弊法人が推進する「モンゴル国ドルノド県における植生回復を通じたネイチャーポジティブに向けた実践的取り組み」プロジェクトにつき、経団連自然保護基金から2025年度に引き続き「はじめて助成金」に採択されました。
本プロジェクトは、対象地が所在するメネン平原において、気候変動の影響により2022年以降に頻繁に発生している大規模自然火災により焼失および砂漠化した土地の植被と野生動物の生息・繁殖地の回復を主目的とします。これにより「 自然再生(劣化した生態系の30%の地域を効果的な回復下に置く)」および「 30 by 30(陸と海のそれぞれ少なくとも 30%を保護地域及び OECM により保全 )」の実現を目的とします。
対象地は、2022年以降毎年秋に自然発火による林野火災に頻繁に見舞われ、焼失地では砂漠化が急速に進行し、多くの動植物をはじめとする生態系に影響が及んでいます。2年目の事業を行う2026年度は、本法人が現地政府から管理委託を受けた一部の焼失地のうち、2025年度に植林用に区画整備した20haの土地において、春季(5~6月頃)と秋季(9~10月頃)に、潅水にほとんど頼らなくて済み、植林後の繁茂性が高い灌木類を合計25,000本植える予定です。また、植林事業の外に、育苗事業(苗木育成には2~3年が必要)や植林地付近に生息・繁殖する野生動物の活動態様に関する調査も実施予定です。

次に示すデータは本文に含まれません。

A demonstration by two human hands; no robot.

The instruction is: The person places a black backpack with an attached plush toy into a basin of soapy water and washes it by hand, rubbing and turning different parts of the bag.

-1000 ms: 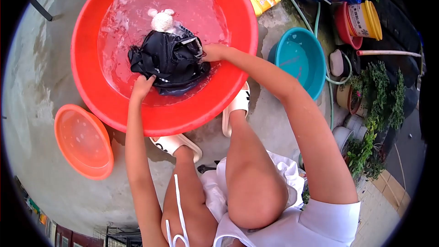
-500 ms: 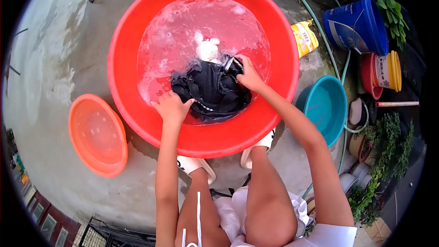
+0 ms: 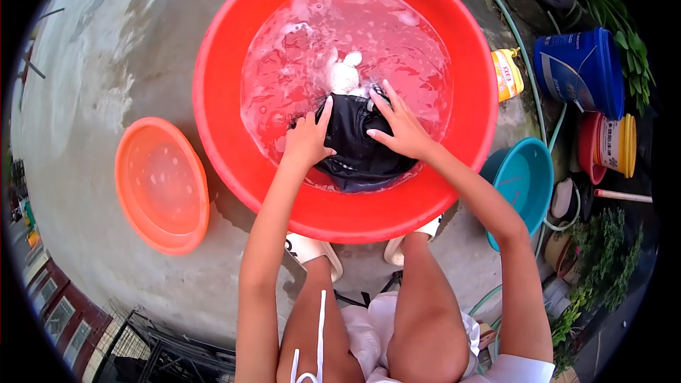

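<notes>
A large red basin [image 3: 355, 223] holds soapy water. In its near half lies a wet black bag or cloth item [image 3: 362, 143], partly in the water, with a white fluffy toy-like piece [image 3: 344, 76] at its far edge. My left hand [image 3: 309, 135] rests at the item's left side with the fingers spread. On the upper right part of the item lies my right hand [image 3: 403, 126], its fingers apart and the palm down. Neither hand is closed on the fabric.
An orange basin [image 3: 163, 184] stands on the left. To the right are a yellow detergent bag [image 3: 508, 74], a teal basin [image 3: 523, 183], a blue bucket [image 3: 578, 73], a yellow-rimmed bucket [image 3: 616, 143], a green hose [image 3: 512, 25] and potted plants [image 3: 608, 259].
My right hand has let go of the item's upper edge and lies open on it. My left hand has moved onto its left side. The view has shifted, and the black item looks more bunched.
</notes>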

本プロジェクトでは、耐寒性や耐乾性に優れた灌木類の植林により大規模な防火帯を設置することで、自然発火による草原火災の延焼をより効果的に防ぎ、また、低層で広がって繁茂する灌木類は昆虫類を多く引き寄せて鳥類の重要な餌場となり、モウコガゼル等の哺乳類の繁殖場になることも期待できます。また、昨年度より本格的に着手した育苗事業を拡大させることで、年々価格が高騰している植林用苗木の多くを自前で調達でき、基本的に初期潅水で成長できる灌木は植林もその後の管理も容易であり、今後の植林規模の急速な拡大が期待できます。以上のように、本活動により、焼失地の植生被覆の回復、土壌の安定化、浸食防止のほかに、灌木類を軸とする生態系が構築され、従前よりも豊かな生物相が確保されます。